In the remainder of this blog post, I’ll demonstrate how to build a simple neural network using Python and Keras, and then apply it to the task of image classification.

Looking for the source code to this post?

## A simple neural network with Python and Keras

To start this post, we’ll quickly review the most common neural network architecture — feedforward networks.

We’ll then write some Python code to define our feedforward neural network and specifically apply it to the Kaggle Dogs vs. Cats classification challenge. The goal of this challenge is to correctly classify whether a given image contains a dog or a cat.

Finally, we’ll review the results of our simple neural network architecture and discuss methods to improve it.

### Feedforward neural networks

While there are many, many different neural network architectures, the most common architecture is the feedforward network:

Figure 1: An example of a feedforward neural network with 3 input nodes, a hidden layer with 2 nodes, a second hidden layer with 3 nodes, and a final output layer with 2 nodes.

In this type of architecture, a connection between two nodes is only permitted from nodes in layer i to nodes in layer i + 1 (hence the term feedforward; there are no backwards or inter-layer connections allowed).

Furthermore, the nodes in layer i are fully connected to the nodes in layer i + 1. This implies that every node in layer i connects to every node in layer i + 1. For example, in the figure above, there are a total of 2 x 3 = 6 connections between layer 0 and layer 1 — this is where the term “fully connected” or “FC” for short, comes from.

We normally use a sequence of integers to quickly and concisely describe the number of nodes in each layer.

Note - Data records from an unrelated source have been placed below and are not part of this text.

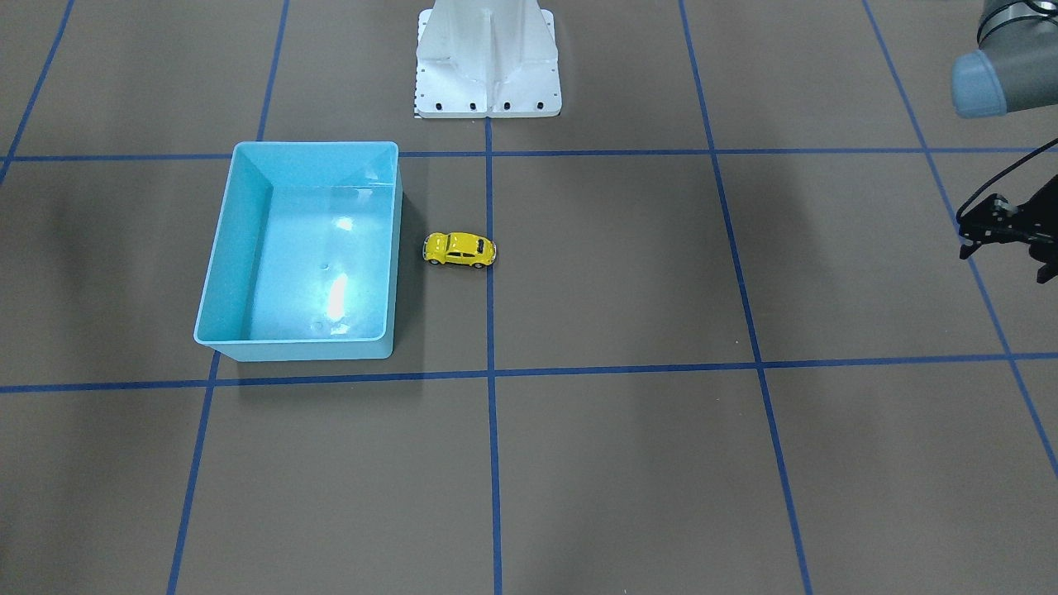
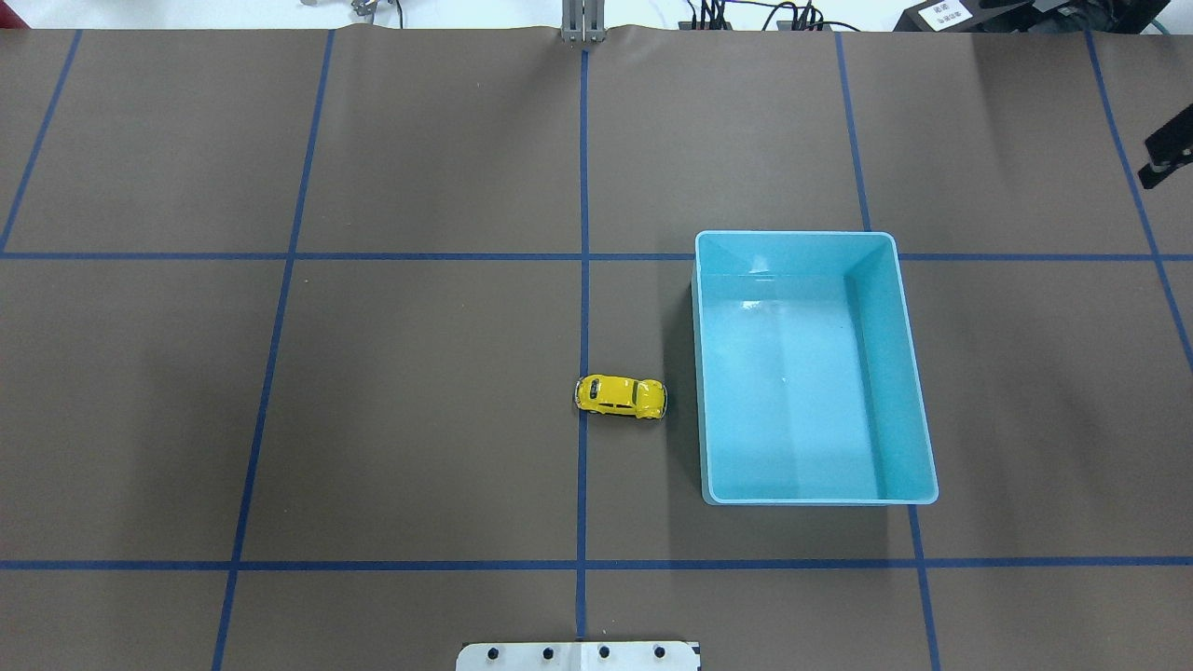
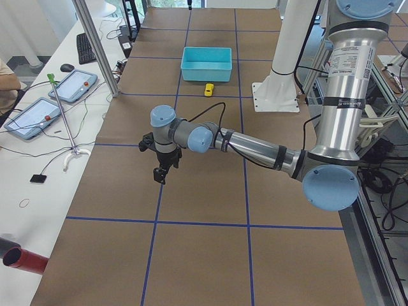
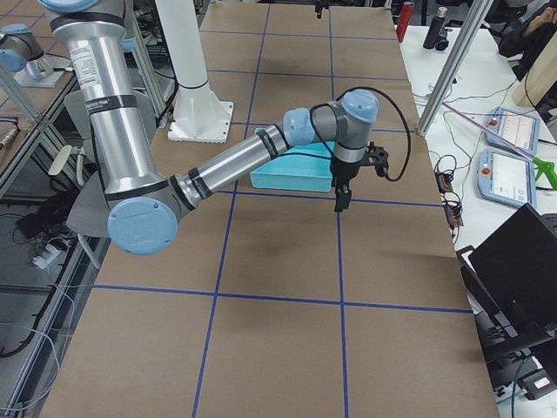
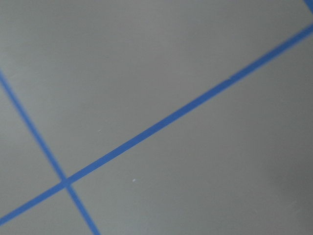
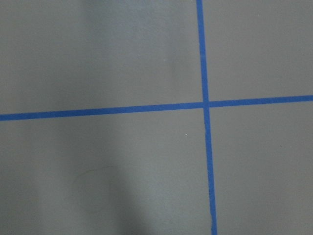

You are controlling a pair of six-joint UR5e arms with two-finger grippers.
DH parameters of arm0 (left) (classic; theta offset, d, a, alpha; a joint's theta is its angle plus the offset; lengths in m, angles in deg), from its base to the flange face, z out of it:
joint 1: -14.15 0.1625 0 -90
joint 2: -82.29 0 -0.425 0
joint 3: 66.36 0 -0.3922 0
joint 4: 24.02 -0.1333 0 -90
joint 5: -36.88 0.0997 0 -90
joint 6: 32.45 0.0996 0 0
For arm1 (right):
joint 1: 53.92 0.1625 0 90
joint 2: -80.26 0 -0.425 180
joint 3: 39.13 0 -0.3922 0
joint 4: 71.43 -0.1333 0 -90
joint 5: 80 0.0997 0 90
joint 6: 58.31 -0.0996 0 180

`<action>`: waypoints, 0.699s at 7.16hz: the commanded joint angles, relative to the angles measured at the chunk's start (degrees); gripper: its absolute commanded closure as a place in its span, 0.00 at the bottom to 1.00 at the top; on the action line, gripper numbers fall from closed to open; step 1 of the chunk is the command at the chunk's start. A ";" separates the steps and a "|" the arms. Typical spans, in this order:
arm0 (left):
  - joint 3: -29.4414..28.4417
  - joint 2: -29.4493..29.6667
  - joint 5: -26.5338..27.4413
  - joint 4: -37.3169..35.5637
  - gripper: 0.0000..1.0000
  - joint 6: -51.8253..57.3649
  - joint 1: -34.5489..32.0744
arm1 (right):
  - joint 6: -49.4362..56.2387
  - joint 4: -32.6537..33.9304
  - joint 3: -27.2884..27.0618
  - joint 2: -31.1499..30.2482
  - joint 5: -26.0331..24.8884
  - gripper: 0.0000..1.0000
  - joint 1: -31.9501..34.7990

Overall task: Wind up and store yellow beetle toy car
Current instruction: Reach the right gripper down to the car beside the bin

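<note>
- The left arm reaches low over the brown table. The left gripper hangs above the table; I cannot tell whether its fingers are apart or together.
- The right gripper hangs above the table too; its state cannot be read either.
- The yellow beetle toy car stands on its wheels just beside the light-blue bin, not touching it, well apart from both grippers.
</note>
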State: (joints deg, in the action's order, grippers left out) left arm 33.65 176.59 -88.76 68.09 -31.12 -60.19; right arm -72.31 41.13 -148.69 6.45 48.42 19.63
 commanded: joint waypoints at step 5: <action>-1.83 -10.18 -9.01 -0.79 0.00 -1.24 -16.95 | -8.03 -10.41 -9.08 17.20 -12.27 0.00 -39.30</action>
State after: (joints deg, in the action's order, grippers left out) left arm 32.06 167.79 -96.69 67.54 -32.16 -73.67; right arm -85.25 34.51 -157.36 23.16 41.00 -11.58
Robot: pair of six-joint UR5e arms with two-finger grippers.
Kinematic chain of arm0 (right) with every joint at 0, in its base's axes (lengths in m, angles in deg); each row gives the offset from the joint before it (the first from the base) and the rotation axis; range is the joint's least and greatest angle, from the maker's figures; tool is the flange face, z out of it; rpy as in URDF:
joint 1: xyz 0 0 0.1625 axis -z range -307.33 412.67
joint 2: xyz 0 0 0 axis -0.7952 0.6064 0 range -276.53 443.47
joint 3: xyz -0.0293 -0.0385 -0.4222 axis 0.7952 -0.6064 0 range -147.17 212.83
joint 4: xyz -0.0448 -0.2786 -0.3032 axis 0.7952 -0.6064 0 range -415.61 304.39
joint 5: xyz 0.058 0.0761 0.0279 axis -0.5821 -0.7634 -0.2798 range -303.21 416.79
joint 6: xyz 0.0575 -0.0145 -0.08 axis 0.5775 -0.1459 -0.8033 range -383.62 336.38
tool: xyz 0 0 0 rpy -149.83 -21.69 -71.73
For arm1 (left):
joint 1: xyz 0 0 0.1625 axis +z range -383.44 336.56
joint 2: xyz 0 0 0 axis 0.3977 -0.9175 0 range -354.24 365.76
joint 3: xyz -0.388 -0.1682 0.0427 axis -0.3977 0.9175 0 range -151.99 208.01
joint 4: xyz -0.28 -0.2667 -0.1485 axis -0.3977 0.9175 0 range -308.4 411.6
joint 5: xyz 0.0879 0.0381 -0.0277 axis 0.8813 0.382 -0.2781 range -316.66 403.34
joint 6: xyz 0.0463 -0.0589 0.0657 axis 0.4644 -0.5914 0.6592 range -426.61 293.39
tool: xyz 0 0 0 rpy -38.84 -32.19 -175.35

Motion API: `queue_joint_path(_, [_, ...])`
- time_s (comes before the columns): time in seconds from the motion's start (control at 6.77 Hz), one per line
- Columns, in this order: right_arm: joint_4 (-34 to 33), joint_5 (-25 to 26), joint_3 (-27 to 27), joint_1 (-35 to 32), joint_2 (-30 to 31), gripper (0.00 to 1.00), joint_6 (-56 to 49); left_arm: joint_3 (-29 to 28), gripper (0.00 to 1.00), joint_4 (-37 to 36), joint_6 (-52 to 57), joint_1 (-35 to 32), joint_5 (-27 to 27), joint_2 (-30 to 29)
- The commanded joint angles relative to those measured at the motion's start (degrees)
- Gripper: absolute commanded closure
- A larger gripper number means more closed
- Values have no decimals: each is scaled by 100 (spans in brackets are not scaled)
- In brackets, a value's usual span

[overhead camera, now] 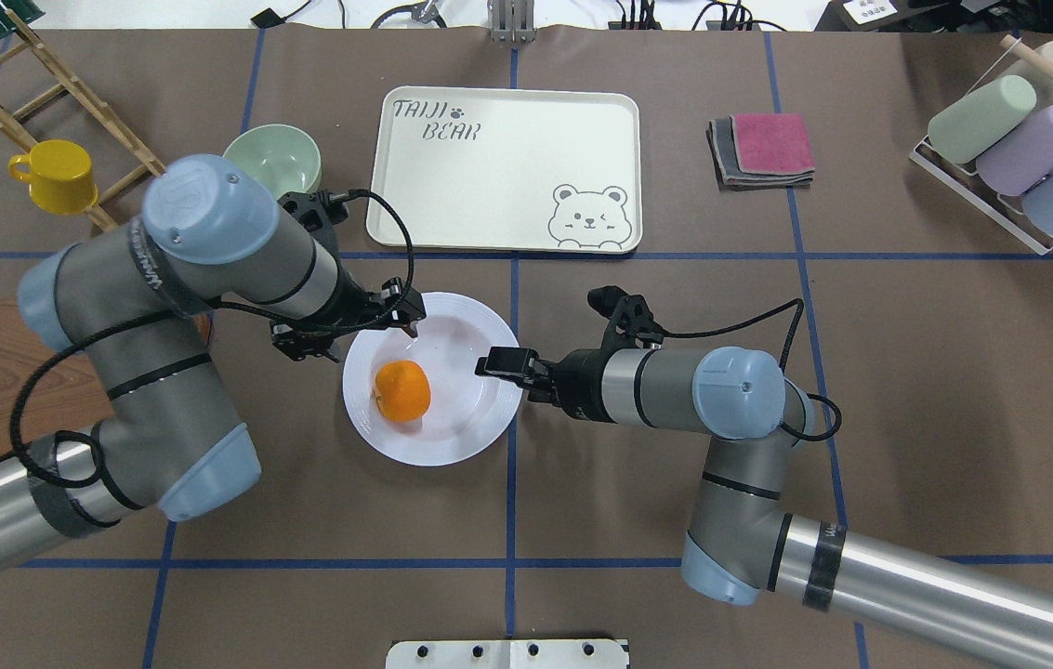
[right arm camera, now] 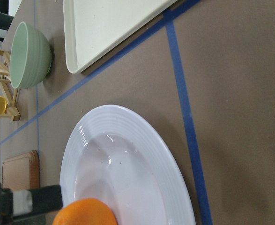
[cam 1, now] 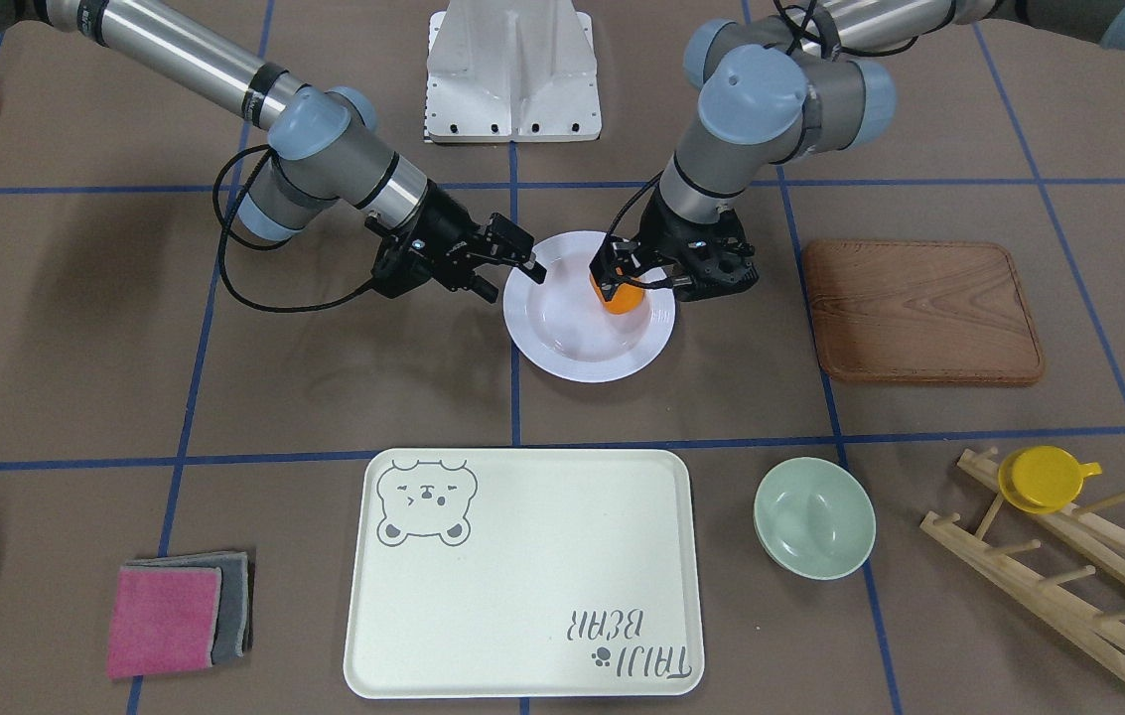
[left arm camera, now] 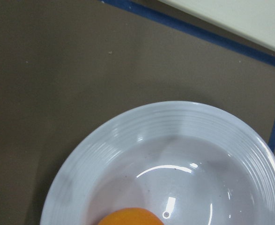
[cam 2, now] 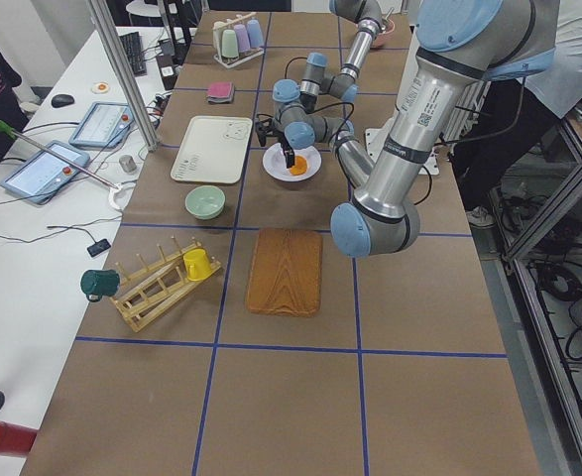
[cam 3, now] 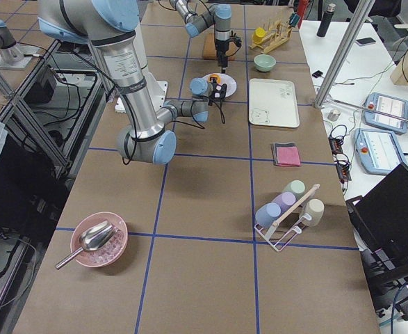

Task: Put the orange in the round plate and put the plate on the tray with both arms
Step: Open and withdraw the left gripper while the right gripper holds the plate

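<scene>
The orange [cam 1: 622, 299] lies in the sunken centre of the white round plate [cam 1: 572, 350], on the side toward my left arm. My left gripper [cam 1: 633, 282] hangs open just above the orange, a finger on each side of it. In the overhead view the orange [overhead camera: 401, 390] sits free in the plate [overhead camera: 452, 427]. My right gripper [cam 1: 514, 280] is open at the plate's opposite rim. The cream bear tray [cam 1: 522, 576] lies bare on the far side of the plate from my base. The orange [left arm camera: 128, 218] only just shows in the left wrist view.
A brown wooden board [cam 1: 919, 313] lies beside my left arm. A pale-green bowl [cam 1: 813, 516] and a wooden rack with a yellow cup [cam 1: 1044, 479] stand past it. Folded cloths [cam 1: 175, 616] lie by the tray's other side. A cup rack [overhead camera: 1009, 149] is far right.
</scene>
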Motion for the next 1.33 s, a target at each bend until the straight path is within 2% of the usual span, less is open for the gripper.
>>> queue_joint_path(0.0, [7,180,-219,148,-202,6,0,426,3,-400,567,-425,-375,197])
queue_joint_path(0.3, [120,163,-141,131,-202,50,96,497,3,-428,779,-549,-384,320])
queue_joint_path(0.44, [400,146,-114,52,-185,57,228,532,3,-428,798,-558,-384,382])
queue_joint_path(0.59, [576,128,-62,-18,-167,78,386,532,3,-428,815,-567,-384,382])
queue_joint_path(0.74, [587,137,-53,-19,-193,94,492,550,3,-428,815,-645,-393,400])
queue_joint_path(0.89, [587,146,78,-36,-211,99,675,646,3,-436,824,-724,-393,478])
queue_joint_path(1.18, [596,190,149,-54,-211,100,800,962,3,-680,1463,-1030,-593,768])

For example, the network above is a 3-2-3-2 feedforward neural network:

• Layer 0 contains 3 inputs, our $x_{i}$ values. These could be raw pixel intensities or entries from a feature vector.
• Layers 1 and 2 are hidden layers, containing 2 and 3 nodes, respectively.
• Layer 3 is the output layer or the visible layer — this is where we obtain the overall output classification from our network. The output layer normally has as many nodes as class labels; one node for each potential output. In our Kaggle Dogs vs. Cats example, we have two output nodes — one for “dog” and another for “cat”.

### Implementing our own neural network with Python and Keras

Now that we understand the basics of feedforward neural networks, let’s implement one for image classification using Python and Keras.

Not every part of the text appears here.